All of the data below should come back exactly as written, minus its images.

## [DATA SECTION]
•••

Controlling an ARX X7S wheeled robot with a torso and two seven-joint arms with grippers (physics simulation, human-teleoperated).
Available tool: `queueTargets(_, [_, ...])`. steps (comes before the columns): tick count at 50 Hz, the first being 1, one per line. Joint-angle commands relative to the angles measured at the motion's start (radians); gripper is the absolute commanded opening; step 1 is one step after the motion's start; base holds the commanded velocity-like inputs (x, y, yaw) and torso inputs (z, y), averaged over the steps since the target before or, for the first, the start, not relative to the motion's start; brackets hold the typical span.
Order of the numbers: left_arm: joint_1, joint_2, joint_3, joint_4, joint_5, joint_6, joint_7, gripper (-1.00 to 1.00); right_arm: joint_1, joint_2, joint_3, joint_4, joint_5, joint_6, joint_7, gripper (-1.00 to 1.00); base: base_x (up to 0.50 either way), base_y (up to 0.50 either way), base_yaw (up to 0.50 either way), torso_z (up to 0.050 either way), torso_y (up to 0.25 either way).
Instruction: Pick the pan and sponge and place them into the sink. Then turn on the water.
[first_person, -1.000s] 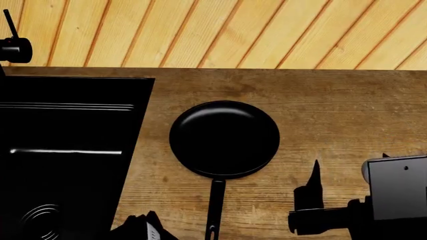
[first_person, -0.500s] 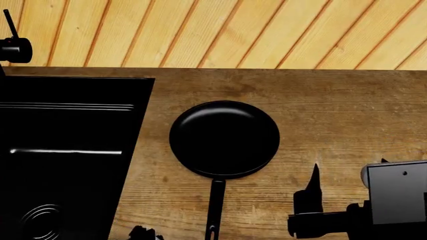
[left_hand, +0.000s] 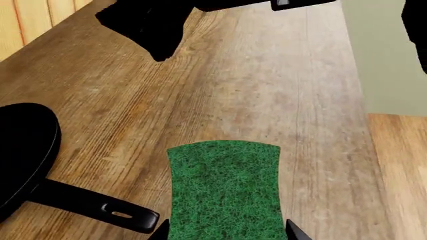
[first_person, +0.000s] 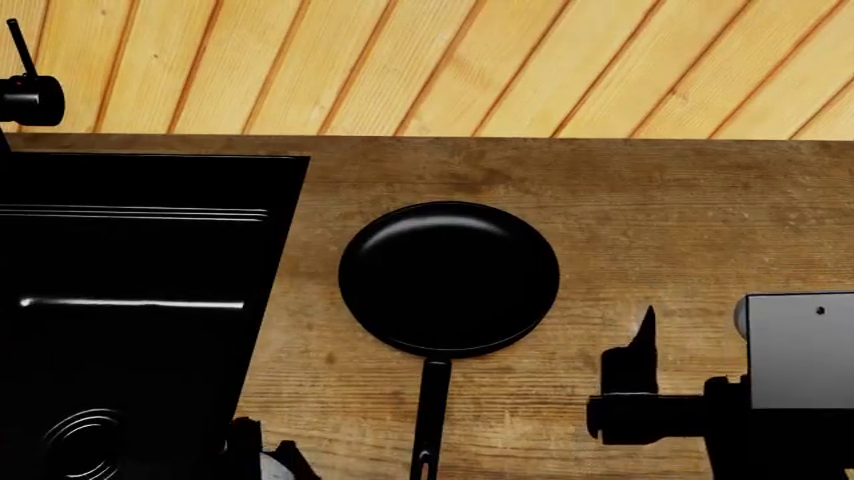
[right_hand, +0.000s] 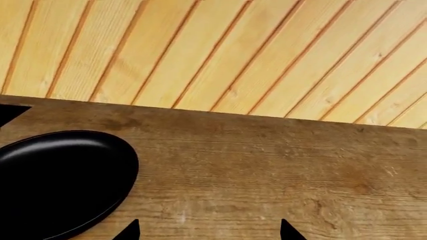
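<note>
Two arms frame your workspace: the pan (first_person: 449, 278) sits mid-frame on the wooden counter (first_person: 667, 220) in the head view, with the sink (first_person: 134, 300) at the left edge. Your left gripper (left_hand: 227, 232) hangs over the sponge (left_hand: 224, 190), fingers spread either side. Your right gripper (right_hand: 208, 231), fingers also spread, holds nothing beside the pan.

Nothing readable is showing anywhere: no text, labels, brands, numbers or signs on any surface.
</note>
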Motion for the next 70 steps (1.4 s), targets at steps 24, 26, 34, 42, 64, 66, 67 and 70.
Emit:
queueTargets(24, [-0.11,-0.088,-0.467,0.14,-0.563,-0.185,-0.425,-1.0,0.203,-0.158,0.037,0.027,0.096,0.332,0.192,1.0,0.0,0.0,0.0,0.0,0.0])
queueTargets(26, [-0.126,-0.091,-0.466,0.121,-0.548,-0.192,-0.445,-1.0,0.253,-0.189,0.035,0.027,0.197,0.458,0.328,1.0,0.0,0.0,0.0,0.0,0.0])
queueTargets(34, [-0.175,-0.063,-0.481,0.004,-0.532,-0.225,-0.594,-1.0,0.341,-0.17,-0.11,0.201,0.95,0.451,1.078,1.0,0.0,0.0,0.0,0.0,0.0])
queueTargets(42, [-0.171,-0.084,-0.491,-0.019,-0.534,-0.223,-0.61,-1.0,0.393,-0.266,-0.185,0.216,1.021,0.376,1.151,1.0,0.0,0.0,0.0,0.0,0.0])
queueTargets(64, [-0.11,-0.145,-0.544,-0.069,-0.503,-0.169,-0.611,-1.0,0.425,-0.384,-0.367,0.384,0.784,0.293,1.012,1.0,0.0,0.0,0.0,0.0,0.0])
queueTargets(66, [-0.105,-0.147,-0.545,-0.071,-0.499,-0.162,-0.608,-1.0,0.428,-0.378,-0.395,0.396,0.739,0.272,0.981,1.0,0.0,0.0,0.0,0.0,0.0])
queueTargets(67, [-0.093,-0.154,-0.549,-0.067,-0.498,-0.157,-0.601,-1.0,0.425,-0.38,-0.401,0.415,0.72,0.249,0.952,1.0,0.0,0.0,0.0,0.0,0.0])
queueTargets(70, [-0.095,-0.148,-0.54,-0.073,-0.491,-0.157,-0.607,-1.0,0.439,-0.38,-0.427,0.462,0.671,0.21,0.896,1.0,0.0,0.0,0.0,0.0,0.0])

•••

## [SOLUTION TO THIS PROBLEM]
Controlling an ARX X7S wheeled robot with a torso and two seven-joint arms with grippers (physics simulation, human-teleoperated).
Available tool: `queueTargets(_, [_, ...])`. steps (comes before the columns): tick count at 50 Hz, the first being 1, one per line. Joint-angle commands relative to the angles measured at the motion's start (radians); gripper is the absolute commanded opening; step 1 is one step after the motion's start; base holds the commanded velocity-like inputs (x, y, yaw) and torso inputs (z, y), averaged over the steps since the target before or, for the first, the start, not relative to the motion's start; brackets hold the typical span.
Order of the numbers: left_arm: joint_1, joint_2, joint_3, joint_4, joint_5, joint_6, joint_7, gripper (-1.00 to 1.00); right_arm: joint_1, joint_2, joint_3, joint_4, joint_5, joint_6, joint_7, gripper (-1.00 to 1.00); base: base_x (up to 0.50 either way), base_y (up to 0.50 either way), base_yaw (up to 0.50 either way), torso_z (up to 0.050 either way), torso_y (up to 0.25 either way).
Instruction: Pick the pan and sponge and place them into the sink. Then turn on the water.
[first_person, -1.000s] 
[first_person, -0.500s] 
[left_hand, +0.000s] 
[first_person, +0.000s] 
[right_hand, +0.000s] 
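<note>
Two arms frame your workspace: the pan (first_person: 449, 278) sits mid-frame on the wooden counter (first_person: 667, 220) in the head view, with the sink (first_person: 134, 300) at the left edge. Your left gripper (left_hand: 227, 232) hangs over the sponge (left_hand: 224, 190), fingers spread either side. Your right gripper (right_hand: 208, 231), fingers also spread, holds nothing beside the pan.

Nothing readable is showing anywhere: no text, labels, brands, numbers or signs on any surface.
</note>
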Motion for the next 70 steps (1.4 s), targets at steps 24, 26, 34, 42, 64, 66, 67 and 70.
Emit:
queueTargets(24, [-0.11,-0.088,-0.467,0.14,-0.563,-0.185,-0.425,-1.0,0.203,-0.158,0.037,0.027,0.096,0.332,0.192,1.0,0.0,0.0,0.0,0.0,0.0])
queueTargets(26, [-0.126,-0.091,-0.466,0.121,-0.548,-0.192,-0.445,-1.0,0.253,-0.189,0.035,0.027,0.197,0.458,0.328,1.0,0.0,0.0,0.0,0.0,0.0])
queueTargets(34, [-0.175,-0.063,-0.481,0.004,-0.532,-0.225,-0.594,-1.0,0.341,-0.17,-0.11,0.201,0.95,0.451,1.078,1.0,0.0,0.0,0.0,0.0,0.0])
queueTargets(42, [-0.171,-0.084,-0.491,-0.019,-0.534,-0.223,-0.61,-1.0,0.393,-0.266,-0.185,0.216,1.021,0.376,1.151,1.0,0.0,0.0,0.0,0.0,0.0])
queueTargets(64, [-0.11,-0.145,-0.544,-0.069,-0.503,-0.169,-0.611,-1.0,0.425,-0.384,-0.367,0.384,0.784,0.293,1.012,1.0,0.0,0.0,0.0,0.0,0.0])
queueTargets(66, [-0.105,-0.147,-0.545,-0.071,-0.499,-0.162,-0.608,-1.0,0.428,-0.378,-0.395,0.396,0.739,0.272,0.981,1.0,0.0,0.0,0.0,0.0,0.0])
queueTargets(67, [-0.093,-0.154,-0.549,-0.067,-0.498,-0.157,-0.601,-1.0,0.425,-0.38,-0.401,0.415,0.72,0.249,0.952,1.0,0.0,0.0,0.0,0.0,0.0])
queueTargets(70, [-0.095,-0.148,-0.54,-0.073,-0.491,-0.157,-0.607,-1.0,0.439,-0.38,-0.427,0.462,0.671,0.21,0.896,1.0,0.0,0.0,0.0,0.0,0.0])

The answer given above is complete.